Records for this exercise Start Marker

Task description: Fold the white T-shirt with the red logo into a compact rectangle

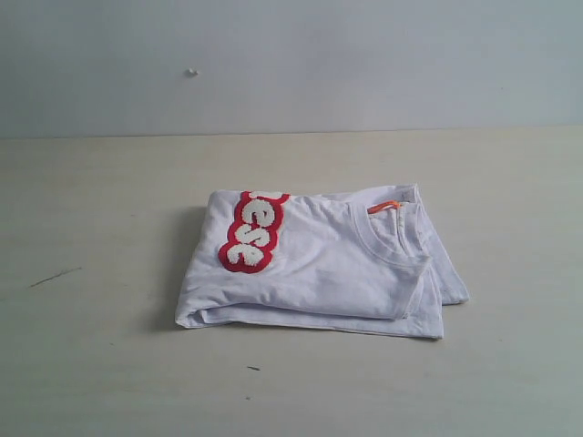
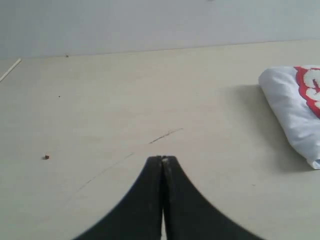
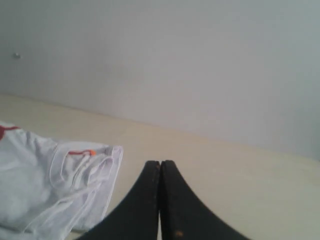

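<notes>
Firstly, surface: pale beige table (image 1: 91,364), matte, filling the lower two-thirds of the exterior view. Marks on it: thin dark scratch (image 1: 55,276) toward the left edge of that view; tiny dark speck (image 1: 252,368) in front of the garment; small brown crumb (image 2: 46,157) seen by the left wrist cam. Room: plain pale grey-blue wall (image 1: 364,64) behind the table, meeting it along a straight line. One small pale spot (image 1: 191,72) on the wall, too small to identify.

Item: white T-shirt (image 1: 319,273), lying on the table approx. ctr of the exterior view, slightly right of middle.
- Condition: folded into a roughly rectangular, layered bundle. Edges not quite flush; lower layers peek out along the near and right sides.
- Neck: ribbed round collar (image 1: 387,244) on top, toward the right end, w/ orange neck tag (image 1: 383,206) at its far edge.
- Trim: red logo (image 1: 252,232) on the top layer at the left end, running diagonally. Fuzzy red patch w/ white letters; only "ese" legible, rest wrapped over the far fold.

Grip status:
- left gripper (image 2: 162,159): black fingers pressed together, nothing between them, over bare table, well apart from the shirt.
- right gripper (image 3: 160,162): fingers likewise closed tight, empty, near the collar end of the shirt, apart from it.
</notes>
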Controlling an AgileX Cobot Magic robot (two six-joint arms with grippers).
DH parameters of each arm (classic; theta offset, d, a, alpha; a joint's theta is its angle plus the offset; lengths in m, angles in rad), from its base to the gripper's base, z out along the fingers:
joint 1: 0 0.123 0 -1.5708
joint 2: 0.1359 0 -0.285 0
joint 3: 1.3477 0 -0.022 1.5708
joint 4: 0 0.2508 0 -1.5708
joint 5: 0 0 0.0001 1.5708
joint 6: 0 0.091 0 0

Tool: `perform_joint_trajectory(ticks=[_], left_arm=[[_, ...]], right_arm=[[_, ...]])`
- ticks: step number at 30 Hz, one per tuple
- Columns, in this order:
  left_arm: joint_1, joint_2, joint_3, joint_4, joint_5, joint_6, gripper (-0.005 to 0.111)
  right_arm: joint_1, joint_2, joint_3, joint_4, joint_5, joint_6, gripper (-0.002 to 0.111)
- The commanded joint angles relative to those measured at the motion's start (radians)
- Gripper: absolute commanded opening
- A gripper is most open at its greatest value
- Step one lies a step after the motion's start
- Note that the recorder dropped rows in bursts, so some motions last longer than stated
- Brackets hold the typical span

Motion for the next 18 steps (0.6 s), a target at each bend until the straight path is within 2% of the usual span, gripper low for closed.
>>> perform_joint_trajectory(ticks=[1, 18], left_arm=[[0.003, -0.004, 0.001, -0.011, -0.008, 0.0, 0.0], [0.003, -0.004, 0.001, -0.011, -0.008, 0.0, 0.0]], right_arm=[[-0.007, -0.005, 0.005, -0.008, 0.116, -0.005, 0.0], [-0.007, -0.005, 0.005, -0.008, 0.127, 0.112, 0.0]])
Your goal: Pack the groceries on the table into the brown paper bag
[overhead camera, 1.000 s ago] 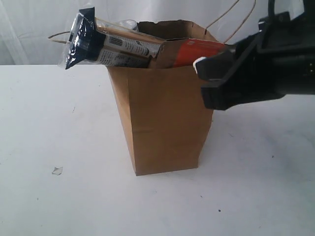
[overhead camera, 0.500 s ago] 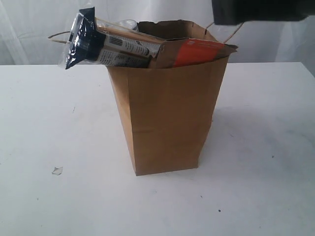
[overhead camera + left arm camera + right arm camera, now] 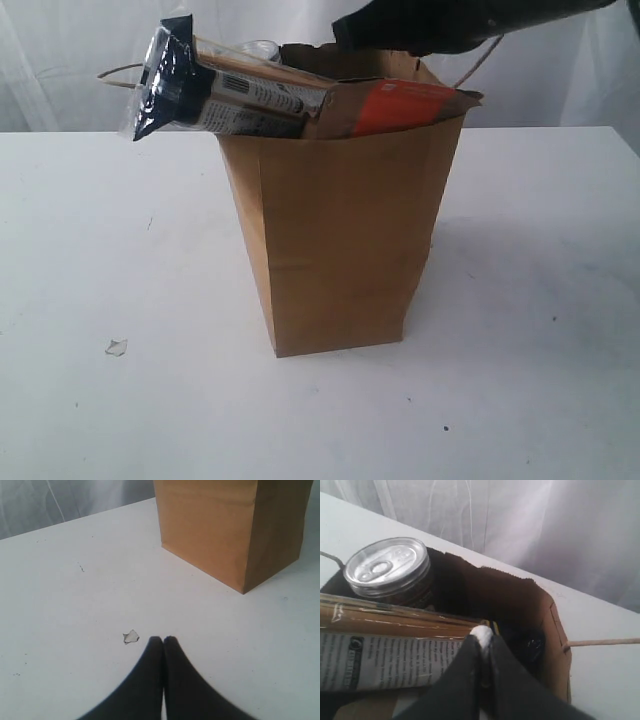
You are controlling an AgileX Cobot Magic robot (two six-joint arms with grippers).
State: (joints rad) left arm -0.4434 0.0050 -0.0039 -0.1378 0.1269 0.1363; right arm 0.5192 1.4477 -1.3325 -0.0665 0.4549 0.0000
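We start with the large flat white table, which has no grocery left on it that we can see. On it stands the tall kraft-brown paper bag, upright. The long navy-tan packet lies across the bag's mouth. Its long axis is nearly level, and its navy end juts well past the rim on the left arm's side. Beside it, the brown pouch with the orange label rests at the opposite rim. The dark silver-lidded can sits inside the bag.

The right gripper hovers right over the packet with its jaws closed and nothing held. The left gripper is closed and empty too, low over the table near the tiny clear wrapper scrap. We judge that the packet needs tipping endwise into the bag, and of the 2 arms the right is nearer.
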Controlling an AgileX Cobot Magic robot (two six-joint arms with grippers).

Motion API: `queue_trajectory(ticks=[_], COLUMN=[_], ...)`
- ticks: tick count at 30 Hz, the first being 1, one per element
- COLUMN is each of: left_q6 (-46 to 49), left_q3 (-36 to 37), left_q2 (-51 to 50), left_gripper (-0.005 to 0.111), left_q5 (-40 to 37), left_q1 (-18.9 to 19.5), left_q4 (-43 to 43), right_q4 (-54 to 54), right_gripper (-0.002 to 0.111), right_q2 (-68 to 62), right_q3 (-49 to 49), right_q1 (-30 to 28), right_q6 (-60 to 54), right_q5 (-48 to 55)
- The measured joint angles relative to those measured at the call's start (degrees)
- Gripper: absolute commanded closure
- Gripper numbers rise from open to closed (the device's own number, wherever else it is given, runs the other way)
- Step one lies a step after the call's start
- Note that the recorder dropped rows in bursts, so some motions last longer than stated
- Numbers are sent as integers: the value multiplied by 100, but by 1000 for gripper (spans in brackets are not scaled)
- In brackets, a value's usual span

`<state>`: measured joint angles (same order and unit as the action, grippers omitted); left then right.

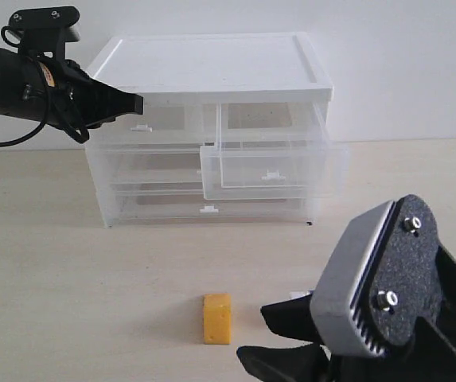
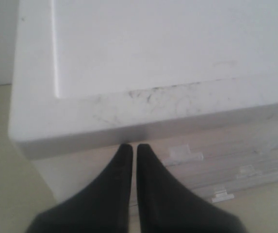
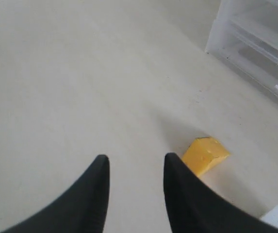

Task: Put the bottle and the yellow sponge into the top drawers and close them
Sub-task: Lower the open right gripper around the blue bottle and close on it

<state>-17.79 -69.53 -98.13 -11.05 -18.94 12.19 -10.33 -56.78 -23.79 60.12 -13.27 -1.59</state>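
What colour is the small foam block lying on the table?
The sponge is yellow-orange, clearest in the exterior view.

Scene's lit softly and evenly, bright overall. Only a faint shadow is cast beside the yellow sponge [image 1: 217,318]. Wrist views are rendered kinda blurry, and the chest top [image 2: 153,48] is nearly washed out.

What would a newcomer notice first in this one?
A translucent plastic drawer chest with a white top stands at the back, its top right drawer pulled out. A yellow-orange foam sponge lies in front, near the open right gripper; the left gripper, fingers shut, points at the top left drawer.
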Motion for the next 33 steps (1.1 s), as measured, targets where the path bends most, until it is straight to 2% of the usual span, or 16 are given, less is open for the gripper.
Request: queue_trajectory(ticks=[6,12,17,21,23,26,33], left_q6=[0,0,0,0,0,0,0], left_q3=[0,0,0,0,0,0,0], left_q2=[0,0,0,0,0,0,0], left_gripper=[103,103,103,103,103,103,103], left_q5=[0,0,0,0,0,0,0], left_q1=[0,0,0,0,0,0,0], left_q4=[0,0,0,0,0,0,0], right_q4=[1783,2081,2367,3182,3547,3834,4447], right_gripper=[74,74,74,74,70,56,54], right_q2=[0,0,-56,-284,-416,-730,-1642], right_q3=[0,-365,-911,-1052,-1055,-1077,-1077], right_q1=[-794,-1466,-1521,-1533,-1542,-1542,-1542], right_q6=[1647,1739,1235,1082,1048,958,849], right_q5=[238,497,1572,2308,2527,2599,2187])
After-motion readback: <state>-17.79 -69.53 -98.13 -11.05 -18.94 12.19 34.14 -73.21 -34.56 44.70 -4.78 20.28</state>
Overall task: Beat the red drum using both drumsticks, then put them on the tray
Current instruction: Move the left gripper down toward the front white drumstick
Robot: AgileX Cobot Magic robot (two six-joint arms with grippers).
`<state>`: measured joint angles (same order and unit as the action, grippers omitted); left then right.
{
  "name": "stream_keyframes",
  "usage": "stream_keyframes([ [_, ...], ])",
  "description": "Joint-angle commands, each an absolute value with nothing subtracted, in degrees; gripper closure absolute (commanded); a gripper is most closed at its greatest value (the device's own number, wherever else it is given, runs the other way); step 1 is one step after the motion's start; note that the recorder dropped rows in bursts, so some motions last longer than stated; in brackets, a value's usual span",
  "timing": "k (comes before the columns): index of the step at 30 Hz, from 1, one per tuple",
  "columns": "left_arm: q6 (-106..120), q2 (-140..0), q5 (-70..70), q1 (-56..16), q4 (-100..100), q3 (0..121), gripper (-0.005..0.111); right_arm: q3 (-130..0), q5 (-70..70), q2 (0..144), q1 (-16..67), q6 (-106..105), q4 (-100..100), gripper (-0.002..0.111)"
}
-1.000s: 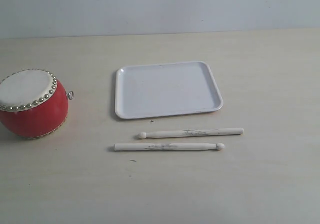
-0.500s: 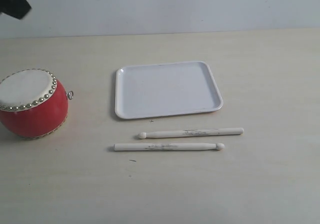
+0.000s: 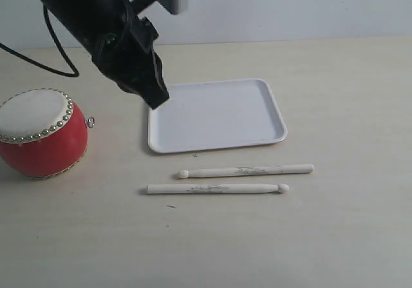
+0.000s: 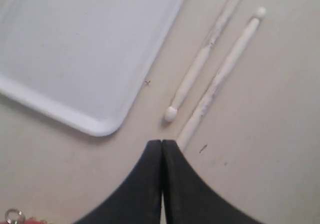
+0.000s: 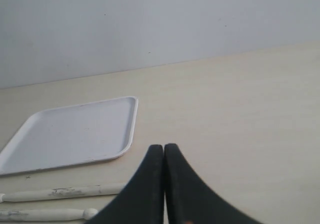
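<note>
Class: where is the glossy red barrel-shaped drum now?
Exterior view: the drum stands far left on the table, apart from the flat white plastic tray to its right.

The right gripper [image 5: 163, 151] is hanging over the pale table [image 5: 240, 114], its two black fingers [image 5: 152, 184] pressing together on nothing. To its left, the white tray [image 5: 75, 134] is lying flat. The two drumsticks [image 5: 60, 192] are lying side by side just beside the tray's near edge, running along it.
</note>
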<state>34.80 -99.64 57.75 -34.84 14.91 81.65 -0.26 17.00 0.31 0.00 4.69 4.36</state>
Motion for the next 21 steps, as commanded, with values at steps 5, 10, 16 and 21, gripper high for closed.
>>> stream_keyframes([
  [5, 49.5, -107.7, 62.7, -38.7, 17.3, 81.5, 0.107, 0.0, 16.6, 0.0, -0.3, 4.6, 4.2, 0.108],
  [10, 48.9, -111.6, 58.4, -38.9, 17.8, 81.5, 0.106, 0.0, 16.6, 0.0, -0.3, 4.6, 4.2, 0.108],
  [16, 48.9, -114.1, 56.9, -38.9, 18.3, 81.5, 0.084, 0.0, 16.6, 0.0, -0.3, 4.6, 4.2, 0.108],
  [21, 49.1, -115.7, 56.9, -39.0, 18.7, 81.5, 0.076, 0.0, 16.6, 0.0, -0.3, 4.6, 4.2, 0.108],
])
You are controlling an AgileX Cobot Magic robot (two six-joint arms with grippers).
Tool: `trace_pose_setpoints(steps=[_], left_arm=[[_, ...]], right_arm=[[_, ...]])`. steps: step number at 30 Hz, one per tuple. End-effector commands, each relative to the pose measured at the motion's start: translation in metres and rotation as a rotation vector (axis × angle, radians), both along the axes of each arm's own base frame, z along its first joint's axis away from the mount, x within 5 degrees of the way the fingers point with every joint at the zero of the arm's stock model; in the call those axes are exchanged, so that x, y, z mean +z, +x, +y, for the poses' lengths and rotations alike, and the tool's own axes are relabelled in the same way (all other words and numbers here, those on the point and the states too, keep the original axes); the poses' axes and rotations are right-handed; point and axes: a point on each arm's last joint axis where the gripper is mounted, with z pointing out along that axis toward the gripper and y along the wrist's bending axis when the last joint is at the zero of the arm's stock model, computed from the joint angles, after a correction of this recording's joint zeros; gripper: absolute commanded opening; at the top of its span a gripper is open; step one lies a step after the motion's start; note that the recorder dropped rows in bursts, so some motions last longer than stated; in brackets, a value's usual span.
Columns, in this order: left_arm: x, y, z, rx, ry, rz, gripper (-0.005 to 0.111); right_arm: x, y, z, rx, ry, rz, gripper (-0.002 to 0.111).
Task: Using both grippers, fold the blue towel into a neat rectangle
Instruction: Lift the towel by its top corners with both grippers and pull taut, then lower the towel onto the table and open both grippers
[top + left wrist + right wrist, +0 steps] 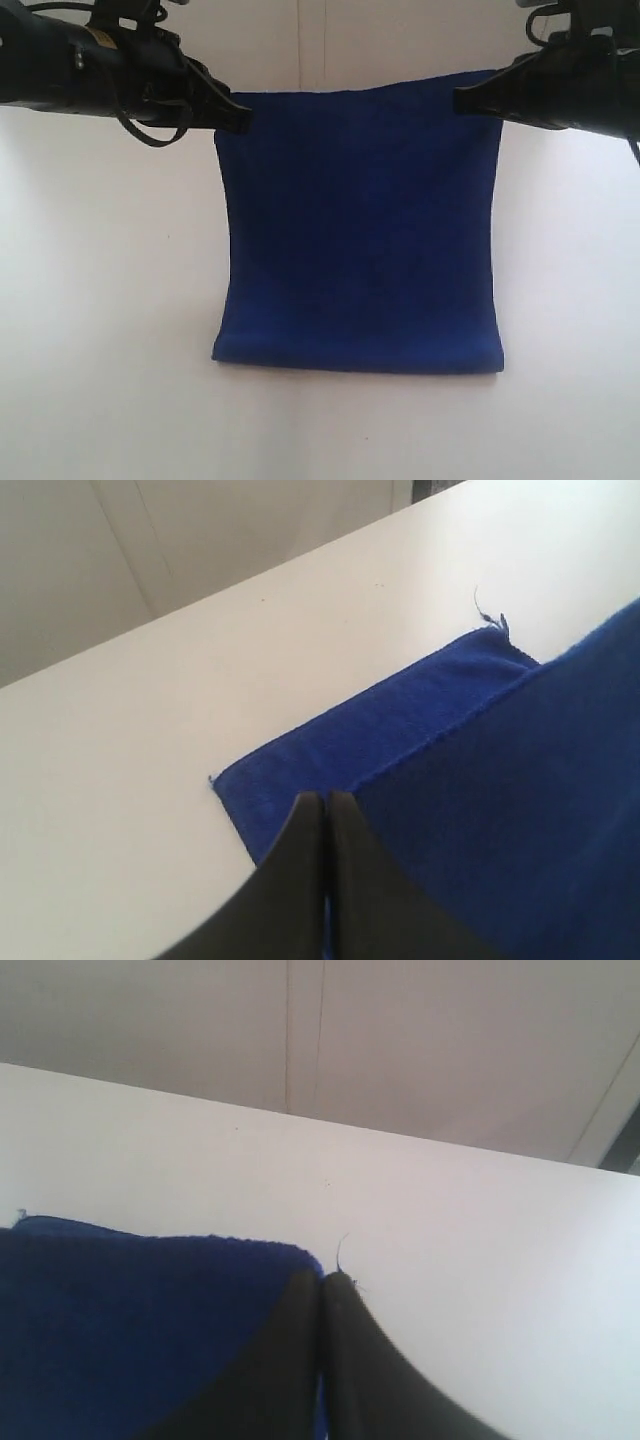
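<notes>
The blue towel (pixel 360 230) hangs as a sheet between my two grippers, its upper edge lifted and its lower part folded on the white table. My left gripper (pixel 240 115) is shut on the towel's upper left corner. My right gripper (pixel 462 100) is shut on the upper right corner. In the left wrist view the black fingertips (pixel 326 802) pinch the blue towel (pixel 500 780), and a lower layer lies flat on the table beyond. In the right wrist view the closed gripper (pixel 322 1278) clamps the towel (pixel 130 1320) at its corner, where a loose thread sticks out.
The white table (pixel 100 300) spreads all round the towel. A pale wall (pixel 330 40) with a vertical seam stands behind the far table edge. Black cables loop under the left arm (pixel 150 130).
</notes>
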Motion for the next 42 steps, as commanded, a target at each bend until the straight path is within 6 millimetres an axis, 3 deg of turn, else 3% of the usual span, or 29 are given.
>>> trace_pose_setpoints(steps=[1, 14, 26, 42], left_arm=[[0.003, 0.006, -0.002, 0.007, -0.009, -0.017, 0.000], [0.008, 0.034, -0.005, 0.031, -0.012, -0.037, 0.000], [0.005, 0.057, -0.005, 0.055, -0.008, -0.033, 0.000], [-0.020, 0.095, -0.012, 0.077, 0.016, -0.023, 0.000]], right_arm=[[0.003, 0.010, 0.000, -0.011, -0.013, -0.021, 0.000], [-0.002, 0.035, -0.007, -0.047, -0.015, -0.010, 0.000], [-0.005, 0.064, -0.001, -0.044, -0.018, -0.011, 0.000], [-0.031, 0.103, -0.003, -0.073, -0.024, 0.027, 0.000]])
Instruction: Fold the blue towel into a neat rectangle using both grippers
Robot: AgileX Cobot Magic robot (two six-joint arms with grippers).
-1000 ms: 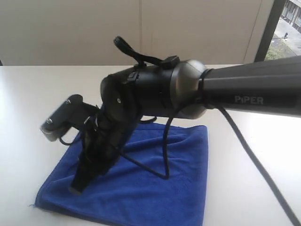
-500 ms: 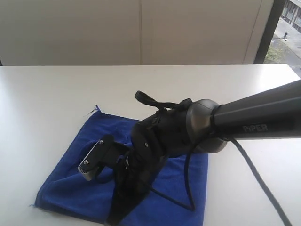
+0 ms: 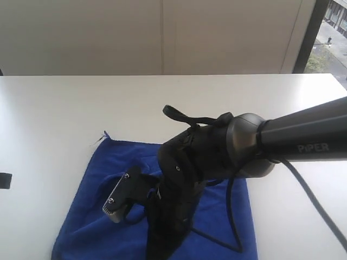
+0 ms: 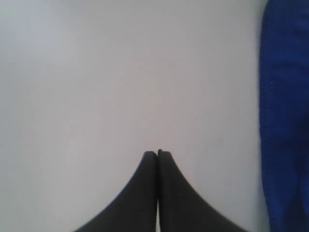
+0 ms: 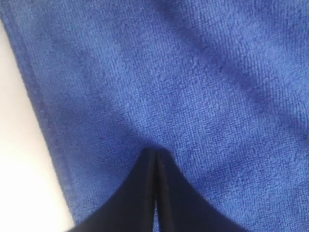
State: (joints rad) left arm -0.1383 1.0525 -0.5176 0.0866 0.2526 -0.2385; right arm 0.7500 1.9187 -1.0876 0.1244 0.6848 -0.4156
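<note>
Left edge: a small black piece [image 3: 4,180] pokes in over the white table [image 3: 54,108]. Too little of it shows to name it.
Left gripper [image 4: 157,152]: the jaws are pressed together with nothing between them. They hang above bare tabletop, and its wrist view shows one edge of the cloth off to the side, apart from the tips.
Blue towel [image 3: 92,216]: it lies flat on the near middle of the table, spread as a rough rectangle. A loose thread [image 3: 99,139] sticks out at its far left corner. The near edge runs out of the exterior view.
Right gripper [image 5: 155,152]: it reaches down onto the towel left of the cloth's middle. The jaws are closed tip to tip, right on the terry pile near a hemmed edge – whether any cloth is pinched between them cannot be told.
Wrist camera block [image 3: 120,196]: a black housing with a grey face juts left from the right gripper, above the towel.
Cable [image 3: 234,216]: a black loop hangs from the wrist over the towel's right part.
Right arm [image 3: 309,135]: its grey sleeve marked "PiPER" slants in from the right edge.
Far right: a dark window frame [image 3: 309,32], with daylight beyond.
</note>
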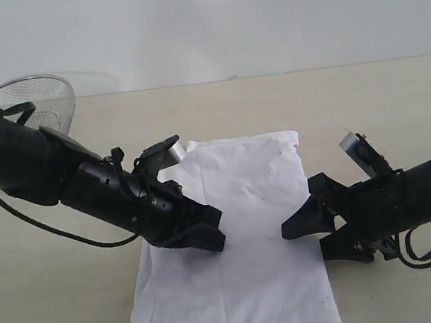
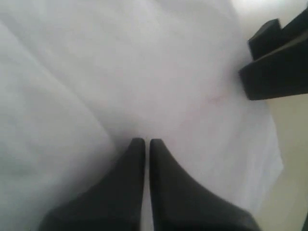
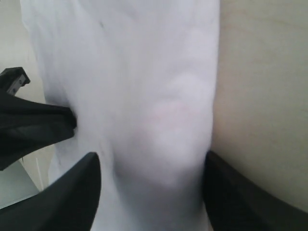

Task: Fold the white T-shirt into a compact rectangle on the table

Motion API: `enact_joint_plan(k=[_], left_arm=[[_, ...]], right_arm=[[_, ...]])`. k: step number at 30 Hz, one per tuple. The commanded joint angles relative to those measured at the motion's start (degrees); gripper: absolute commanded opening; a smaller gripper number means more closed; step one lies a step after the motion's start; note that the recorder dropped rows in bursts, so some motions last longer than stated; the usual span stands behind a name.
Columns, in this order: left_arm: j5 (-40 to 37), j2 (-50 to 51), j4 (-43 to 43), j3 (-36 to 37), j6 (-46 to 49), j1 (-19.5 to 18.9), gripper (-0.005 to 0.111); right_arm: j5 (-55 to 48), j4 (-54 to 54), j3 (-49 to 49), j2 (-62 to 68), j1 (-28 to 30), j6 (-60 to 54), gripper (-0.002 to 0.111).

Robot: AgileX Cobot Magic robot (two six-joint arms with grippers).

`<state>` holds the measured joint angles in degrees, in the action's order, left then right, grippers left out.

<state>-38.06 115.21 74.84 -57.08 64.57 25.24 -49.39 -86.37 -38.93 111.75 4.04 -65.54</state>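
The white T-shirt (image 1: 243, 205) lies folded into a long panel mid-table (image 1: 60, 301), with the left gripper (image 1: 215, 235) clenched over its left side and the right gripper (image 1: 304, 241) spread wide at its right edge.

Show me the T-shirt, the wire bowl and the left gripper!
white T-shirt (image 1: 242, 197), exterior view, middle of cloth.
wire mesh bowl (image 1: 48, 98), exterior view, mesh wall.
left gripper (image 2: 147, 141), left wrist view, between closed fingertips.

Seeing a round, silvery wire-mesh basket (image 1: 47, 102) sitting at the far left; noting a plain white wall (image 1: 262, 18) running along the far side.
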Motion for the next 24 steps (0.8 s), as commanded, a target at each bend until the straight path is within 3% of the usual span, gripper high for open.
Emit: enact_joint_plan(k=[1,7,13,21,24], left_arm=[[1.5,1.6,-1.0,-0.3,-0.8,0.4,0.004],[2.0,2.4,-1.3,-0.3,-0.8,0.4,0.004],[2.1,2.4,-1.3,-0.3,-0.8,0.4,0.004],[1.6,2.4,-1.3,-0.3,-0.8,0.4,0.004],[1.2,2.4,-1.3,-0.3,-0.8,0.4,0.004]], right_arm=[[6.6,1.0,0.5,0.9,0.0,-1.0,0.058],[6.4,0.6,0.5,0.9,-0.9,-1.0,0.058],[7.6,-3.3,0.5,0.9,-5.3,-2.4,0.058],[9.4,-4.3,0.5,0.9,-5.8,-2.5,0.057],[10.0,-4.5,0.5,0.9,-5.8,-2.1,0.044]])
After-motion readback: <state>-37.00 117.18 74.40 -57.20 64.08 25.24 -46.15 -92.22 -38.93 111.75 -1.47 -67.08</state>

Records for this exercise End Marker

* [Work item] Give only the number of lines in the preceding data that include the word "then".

* [Written answer] 5